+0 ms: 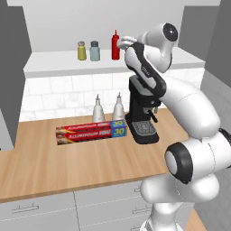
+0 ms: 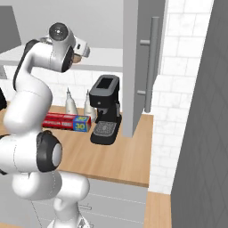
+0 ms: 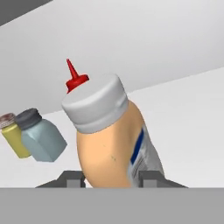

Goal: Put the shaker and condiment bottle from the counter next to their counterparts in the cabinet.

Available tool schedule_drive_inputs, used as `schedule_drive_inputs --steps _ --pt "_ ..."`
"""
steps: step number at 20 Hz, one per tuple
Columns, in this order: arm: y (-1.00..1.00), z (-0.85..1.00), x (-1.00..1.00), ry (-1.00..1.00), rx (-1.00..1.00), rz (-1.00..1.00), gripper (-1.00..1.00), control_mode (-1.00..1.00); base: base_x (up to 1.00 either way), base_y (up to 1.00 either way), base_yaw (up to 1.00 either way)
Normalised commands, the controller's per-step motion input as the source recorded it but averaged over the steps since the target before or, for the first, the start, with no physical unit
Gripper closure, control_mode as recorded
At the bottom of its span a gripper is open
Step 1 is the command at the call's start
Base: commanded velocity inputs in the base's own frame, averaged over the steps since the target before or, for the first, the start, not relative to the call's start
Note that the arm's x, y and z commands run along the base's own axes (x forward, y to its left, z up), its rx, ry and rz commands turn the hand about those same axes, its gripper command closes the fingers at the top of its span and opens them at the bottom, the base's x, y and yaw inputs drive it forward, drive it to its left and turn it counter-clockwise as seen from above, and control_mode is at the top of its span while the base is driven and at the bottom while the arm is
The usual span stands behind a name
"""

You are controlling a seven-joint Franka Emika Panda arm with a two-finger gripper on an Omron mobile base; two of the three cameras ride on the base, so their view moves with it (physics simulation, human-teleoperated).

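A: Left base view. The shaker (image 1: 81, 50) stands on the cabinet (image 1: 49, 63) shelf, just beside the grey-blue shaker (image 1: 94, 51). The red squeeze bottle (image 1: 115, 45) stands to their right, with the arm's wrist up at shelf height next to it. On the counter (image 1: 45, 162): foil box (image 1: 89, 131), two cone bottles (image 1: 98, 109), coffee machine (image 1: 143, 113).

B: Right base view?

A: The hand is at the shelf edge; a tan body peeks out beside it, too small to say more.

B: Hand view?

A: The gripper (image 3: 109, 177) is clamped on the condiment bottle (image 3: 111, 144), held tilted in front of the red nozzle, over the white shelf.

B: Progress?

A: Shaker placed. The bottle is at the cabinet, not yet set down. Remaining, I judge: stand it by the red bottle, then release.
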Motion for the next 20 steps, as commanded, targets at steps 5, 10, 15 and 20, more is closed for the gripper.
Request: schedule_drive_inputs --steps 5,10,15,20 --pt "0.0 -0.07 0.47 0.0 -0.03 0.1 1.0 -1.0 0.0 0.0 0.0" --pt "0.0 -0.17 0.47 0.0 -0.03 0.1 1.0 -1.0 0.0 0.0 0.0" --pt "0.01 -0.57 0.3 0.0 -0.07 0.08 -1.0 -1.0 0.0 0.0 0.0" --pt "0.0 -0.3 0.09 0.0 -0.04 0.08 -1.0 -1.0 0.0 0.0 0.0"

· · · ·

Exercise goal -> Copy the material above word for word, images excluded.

Finished task ->
+0 ms: 
+0 ms: 
+0 ms: 

Goal: Put the shaker and condiment bottle from the counter next to their counterparts in the cabinet.

Available tool schedule_drive_inputs, used as `schedule_drive_inputs --steps _ --pt "_ ..."`
"""
steps: step number at 20 Hz, one per tuple
Columns, in this order: arm: y (-1.00..1.00), z (-0.85..1.00), x (-1.00..1.00), ry (-1.00..1.00), rx (-1.00..1.00), rz (-1.00..1.00), gripper (-1.00..1.00), control_mode (-1.00..1.00); base: base_x (up to 1.00 either way), base_y (up to 1.00 either way), base_yaw (up to 1.00 either way)
Normalised commands, the controller's per-step motion input as the source recorded it but averaged over the steps since the target before or, for the first, the start, with no physical unit
Gripper closure, control_mode as recorded
At the bottom of its span a gripper is open
Step 1 is the command at the call's start
Base: commanded velocity inputs in the base's own frame, averaged over the steps since the target before or, for the first, the start, not relative to the call's start
Note that the arm's x, y and z commands run along the base's own axes (x forward, y to its left, z up), its rx, ry and rz commands turn the hand about those same axes, its gripper command closes the fingers at the top of its span and opens them at the bottom, the base's x, y and yaw inputs drive it forward, drive it to its left and turn it counter-clockwise as seen from above, and control_mode is at the top of its span while the base is driven and at the bottom while the arm is
The usual span stands behind a name
"""

You are controlling a seven-joint Franka Emika Panda arm with a two-finger gripper on an Omron mobile base; two of the three cameras ride on the base, so their view moves with it (physics simulation, human-teleoperated).

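A: Left base view. The shaker (image 1: 81, 50) stands on the cabinet (image 1: 49, 63) shelf, just beside the grey-blue shaker (image 1: 94, 51). The red squeeze bottle (image 1: 115, 45) stands to their right, with the arm's wrist up at shelf height next to it. On the counter (image 1: 45, 162): foil box (image 1: 89, 131), two cone bottles (image 1: 98, 109), coffee machine (image 1: 143, 113).

B: Right base view?

A: The hand is at the shelf edge; a tan body peeks out beside it, too small to say more.

B: Hand view?

A: The gripper (image 3: 109, 177) is clamped on the condiment bottle (image 3: 111, 144), held tilted in front of the red nozzle, over the white shelf.

B: Progress?

A: Shaker placed. The bottle is at the cabinet, not yet set down. Remaining, I judge: stand it by the red bottle, then release.
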Motion for the next 20 steps, as commanded, targets at steps 5, 10, 15 and 20, more is closed for the gripper.
Request: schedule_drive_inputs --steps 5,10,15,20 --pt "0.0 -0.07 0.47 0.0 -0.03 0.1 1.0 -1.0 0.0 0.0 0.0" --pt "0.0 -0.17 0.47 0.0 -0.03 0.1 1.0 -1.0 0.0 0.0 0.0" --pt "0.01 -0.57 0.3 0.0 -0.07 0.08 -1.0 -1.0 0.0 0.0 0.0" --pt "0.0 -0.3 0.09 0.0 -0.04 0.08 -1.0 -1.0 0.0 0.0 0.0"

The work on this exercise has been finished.